An exact copy of all the data is required.
▬▬▬
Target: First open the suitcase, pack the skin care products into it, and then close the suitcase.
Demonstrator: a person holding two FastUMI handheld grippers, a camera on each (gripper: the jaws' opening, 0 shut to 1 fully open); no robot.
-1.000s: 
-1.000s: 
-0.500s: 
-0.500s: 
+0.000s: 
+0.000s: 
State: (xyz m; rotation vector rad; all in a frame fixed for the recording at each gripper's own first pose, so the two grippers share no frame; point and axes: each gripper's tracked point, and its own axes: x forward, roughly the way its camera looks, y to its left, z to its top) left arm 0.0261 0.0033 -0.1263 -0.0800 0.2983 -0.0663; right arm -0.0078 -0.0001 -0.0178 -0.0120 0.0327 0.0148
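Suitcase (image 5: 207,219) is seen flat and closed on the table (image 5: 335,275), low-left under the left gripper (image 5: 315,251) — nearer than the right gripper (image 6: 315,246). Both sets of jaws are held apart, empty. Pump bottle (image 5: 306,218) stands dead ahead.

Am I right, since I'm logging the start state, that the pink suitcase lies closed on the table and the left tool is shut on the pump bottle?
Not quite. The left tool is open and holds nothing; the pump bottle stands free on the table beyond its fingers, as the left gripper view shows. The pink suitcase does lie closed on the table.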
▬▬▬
Result for this exercise ->
Target: First open the suitcase, pack the skin care products into it, and then close the suitcase.
Demonstrator: a person holding two FastUMI handheld grippers, a camera on each (gripper: the jaws' opening, 0 shut to 1 fully open); no robot.
-1.000s: 
-1.000s: 
-0.500s: 
-0.500s: 
+0.000s: 
+0.000s: 
State: (xyz m; rotation vector rad; all in a frame fixed for the recording at each gripper's own first pose, so the two grippers share no frame; point and axes: each gripper's tracked point, and its own axes: x forward, roughly the way its camera looks, y to its left, z to its top) left arm 0.0261 0.0033 -0.1263 -0.0800 0.2983 -0.0663; right arm -0.0078 -0.0001 -0.0178 -0.0120 0.0327 0.0148
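Suitcase (image 5: 207,219) is seen flat and closed on the table (image 5: 335,275), low-left under the left gripper (image 5: 315,251) — nearer than the right gripper (image 6: 315,246). Both sets of jaws are held apart, empty. Pump bottle (image 5: 306,218) stands dead ahead.

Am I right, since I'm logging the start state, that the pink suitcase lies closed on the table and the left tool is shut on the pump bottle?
Not quite. The left tool is open and holds nothing; the pump bottle stands free on the table beyond its fingers, as the left gripper view shows. The pink suitcase does lie closed on the table.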

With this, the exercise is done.